If last year was the year when smartphones have truly matured, this is the year of the smartwatches. If we look at just two of the smartphones launched on Wednesday, Sony Xperia Z3 and Samsung Galaxy Note 4, what we see is maturity, not innovation. Smartphones are not surprising anymore. Instead, what counts as a challenge for the high-tech industry is the smartwatch / wristband.
Smartwatches are not exactly a novelty, as companies such as Samsung and Sony already launched some versions last year. However, in 2014 it seems that most of the largest companies are joining the trend. Talking about trend, this is a major appeal posed by the smartwatch. As it does have the classical watch format, it counts both as extension of your smartphone, as well as a fashion accessory in itself. While smartphones have become extremely common, smartwatches will be the newest form of distinction among consumers and some of them are craving for that.

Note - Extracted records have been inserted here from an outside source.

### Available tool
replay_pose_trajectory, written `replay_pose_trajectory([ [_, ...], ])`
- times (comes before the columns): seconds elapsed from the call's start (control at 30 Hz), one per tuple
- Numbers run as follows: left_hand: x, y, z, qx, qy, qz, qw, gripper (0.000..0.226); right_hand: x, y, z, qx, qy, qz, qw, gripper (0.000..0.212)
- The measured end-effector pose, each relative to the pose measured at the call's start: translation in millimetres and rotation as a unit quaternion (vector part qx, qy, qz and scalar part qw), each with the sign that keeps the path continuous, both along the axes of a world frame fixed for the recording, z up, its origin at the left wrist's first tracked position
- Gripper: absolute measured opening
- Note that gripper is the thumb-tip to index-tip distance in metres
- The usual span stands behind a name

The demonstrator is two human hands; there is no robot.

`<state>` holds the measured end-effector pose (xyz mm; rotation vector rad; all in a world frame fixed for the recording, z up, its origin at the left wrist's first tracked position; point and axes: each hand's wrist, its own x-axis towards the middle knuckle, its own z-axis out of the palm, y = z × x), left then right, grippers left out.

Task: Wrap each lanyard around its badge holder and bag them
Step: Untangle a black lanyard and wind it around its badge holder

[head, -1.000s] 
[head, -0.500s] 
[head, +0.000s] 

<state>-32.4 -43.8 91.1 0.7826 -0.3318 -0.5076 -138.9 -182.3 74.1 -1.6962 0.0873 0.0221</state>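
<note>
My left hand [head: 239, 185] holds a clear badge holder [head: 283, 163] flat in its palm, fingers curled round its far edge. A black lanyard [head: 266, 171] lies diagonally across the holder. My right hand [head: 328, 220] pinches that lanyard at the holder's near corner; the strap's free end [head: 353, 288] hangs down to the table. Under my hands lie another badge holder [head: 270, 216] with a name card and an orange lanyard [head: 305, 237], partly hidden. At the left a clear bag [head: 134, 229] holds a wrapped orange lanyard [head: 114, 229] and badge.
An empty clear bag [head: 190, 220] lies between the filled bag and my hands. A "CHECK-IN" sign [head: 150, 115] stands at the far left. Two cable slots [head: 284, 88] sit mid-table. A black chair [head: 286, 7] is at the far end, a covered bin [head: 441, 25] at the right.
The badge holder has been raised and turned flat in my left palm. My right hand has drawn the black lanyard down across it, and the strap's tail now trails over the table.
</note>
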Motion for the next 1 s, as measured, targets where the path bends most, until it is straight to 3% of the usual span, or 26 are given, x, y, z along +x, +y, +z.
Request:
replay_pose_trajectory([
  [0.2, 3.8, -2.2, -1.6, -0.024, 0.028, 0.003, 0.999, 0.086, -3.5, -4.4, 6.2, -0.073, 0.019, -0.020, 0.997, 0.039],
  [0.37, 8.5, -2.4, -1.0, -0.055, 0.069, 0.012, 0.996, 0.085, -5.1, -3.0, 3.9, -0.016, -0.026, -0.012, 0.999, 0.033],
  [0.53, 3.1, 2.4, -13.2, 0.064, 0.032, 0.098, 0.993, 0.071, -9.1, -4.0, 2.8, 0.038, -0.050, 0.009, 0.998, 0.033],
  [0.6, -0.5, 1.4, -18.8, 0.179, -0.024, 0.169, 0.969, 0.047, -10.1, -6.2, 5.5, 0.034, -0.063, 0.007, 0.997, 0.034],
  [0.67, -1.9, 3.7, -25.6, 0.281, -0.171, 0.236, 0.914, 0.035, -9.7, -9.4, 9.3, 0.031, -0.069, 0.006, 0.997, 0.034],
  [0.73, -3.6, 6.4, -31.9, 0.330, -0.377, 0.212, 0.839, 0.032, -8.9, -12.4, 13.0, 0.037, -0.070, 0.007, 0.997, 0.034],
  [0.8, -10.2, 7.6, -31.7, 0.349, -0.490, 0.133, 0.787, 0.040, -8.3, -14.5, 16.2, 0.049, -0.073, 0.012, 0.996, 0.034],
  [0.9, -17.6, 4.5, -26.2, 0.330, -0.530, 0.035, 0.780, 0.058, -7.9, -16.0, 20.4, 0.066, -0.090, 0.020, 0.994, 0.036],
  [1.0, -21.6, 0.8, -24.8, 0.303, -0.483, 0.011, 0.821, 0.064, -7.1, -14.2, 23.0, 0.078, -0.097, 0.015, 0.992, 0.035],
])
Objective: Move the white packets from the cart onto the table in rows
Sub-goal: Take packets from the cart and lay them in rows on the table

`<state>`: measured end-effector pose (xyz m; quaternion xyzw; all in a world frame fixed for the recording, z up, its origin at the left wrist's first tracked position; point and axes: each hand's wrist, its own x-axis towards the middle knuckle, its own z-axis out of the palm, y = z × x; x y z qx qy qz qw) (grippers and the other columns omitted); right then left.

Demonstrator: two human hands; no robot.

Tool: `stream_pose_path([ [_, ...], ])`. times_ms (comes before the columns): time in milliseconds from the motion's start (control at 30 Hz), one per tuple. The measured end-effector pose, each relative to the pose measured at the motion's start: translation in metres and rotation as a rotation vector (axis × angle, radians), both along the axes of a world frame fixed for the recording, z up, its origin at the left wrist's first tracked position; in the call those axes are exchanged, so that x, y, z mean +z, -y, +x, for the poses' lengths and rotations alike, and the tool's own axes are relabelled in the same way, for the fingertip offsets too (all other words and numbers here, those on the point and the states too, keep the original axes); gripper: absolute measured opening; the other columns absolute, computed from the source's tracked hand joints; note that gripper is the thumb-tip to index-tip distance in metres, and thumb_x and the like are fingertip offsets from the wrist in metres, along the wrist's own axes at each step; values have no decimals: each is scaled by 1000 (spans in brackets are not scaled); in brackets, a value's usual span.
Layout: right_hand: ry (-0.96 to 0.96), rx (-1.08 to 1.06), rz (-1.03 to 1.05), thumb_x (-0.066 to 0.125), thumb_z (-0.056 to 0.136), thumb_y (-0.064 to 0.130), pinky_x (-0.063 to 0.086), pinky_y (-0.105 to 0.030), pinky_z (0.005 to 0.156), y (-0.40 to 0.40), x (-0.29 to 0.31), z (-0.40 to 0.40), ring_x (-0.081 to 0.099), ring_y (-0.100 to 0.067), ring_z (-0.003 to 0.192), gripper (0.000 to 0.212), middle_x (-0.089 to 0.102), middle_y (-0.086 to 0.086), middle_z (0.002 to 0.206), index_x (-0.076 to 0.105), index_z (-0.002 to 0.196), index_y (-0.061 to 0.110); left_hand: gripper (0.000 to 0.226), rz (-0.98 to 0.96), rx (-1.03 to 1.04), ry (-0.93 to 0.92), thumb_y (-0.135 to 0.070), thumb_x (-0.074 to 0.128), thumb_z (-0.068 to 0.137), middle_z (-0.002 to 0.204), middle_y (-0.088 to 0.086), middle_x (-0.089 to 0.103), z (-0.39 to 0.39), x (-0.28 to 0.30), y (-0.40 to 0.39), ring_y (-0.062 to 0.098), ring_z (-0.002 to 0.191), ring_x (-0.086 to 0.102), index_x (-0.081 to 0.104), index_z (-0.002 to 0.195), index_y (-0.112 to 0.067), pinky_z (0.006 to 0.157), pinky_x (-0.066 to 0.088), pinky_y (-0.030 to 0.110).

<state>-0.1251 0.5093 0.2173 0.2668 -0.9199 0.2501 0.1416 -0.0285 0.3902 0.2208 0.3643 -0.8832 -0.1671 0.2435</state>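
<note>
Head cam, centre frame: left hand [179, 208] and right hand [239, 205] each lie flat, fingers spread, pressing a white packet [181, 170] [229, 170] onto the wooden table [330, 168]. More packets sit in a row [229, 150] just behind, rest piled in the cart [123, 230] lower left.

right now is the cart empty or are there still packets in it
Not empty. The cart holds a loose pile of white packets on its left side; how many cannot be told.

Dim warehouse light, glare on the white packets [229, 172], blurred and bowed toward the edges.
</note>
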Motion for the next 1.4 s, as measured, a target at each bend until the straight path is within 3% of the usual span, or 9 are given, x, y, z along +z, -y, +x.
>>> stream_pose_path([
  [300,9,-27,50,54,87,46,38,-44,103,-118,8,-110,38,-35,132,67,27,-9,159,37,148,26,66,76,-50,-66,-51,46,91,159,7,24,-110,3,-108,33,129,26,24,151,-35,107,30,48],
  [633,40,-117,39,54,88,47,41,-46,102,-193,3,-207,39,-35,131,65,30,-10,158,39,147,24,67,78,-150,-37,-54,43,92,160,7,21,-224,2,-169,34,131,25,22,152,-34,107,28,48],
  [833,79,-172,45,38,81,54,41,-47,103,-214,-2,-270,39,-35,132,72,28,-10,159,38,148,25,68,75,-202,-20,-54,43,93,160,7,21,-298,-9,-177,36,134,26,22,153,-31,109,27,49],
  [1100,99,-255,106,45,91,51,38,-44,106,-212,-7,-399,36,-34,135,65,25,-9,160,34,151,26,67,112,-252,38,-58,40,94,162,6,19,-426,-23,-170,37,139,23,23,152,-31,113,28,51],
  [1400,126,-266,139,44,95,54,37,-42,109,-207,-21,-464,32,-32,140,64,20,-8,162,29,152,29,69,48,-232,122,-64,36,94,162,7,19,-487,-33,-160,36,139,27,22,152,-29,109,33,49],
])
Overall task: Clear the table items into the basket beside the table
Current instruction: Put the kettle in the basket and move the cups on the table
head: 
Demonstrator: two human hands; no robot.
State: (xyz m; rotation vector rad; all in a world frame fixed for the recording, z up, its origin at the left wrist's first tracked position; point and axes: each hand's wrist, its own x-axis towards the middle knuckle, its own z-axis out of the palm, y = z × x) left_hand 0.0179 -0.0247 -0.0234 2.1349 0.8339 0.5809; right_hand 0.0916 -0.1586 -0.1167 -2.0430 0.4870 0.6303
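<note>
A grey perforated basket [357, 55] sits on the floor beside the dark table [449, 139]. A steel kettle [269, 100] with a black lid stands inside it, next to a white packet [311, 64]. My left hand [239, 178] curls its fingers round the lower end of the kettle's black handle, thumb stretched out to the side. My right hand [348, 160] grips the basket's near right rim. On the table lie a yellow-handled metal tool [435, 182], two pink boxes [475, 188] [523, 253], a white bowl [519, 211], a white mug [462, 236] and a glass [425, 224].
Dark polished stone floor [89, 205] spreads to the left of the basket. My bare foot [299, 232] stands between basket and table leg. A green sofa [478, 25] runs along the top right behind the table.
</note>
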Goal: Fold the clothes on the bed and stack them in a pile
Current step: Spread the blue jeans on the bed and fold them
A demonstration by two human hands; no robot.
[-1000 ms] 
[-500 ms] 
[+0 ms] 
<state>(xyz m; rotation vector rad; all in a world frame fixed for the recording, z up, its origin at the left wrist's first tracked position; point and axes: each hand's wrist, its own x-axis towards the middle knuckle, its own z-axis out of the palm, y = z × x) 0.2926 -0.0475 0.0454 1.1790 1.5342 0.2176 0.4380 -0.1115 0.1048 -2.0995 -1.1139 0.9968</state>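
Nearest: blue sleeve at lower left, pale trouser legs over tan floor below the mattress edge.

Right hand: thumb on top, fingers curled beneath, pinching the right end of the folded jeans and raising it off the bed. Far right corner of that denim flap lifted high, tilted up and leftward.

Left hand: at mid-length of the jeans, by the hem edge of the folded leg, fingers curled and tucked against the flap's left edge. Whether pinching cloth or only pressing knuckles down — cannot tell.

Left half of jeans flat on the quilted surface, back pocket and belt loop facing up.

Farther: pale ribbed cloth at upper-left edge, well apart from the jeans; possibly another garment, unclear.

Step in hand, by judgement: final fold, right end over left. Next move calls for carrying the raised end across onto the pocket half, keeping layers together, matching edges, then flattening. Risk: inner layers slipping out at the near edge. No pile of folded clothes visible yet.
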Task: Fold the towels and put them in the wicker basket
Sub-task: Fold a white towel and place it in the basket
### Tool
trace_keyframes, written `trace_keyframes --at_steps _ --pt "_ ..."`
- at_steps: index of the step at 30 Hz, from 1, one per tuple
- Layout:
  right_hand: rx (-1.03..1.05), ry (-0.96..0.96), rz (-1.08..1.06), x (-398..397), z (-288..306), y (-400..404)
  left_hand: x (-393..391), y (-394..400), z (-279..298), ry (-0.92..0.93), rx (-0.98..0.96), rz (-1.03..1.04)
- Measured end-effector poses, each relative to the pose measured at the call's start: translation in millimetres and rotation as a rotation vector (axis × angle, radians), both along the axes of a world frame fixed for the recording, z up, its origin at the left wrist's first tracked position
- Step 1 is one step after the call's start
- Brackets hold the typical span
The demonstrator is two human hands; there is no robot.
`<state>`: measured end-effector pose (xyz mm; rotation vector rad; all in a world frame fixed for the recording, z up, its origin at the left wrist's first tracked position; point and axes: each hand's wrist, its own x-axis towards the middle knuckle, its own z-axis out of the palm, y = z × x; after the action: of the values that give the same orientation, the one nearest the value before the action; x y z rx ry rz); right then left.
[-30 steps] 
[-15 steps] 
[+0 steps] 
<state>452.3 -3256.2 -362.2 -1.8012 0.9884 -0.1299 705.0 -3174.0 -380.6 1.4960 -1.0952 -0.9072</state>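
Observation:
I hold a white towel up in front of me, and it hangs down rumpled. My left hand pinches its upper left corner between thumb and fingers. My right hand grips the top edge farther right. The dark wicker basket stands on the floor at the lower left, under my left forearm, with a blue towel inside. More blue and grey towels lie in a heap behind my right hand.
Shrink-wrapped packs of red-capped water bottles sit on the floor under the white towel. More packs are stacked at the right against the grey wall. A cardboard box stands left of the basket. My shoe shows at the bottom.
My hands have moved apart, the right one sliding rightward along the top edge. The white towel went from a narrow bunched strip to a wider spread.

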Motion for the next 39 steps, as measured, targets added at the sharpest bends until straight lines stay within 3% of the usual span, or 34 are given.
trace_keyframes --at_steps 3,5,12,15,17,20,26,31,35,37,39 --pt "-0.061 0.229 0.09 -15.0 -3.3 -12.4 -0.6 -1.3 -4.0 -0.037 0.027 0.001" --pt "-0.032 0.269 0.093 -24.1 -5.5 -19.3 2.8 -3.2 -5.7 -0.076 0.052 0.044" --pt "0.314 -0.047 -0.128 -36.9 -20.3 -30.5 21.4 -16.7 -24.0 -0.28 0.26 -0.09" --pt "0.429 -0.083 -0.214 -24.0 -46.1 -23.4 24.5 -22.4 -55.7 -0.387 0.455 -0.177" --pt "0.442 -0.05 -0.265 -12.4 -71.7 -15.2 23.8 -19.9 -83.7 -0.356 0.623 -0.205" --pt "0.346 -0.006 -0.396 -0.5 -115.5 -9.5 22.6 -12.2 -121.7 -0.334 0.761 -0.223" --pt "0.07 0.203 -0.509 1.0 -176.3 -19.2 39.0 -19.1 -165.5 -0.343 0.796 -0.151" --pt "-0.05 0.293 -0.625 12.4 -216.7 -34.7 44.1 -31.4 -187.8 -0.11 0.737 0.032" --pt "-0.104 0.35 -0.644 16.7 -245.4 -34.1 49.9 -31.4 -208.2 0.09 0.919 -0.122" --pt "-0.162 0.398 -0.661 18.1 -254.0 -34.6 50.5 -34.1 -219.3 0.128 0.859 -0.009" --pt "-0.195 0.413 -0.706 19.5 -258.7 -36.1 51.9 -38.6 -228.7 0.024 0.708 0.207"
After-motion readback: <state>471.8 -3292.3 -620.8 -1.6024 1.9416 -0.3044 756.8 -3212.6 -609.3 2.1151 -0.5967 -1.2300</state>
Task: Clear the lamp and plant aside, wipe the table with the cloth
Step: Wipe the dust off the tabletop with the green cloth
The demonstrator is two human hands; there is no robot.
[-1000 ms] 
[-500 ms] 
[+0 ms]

Intel decided to join the movement and introduce its very own wearable. The company bets on a future of extreme mobility with “My Intelligent Communication Accessory” (MICA). The wearable more than a simple smartwatch. Intel calls it a smart bracelet, to emphasize the fashion character. MICA is designed by Humberto Leon and Carol Lim of fashion house Opening Ceremony. At $1.000, we can comfortably called it a luxury accessory. The Intel luxury bracelet comes in two styles, in white or black snakeskin, each version featuring decorative stones such as obsidian and lapis.
So what does the bracelet do from a technological point of view? MICA is not just a fashionable accessory, as it is surprisingly well equipped. The bracelet has 3G cellular technology, a characteristic hardly encountered on today’s smartwatches. So MICA can be used to make phone calls without the need to be tethered to a smartphone, freeing the wearer from the extra weight in certain situations.
Users can check their SMSs or calendar alerts on the bracelet’s 1.6 inches display. A welcomed feature is the sapphire screen, which will add the highest level of protection possible against scratches and other damages to the Intel luxury smart bracelet.
“This bracelet is a fruition of our efforts and we’ve been making progress in wearables for about a year now,” Intel spokeswoman Ellen Healy said. “We aren’t limiting ourselves to fitness or health or fashion—there’s going to be more to come from us in the coming months,” she added.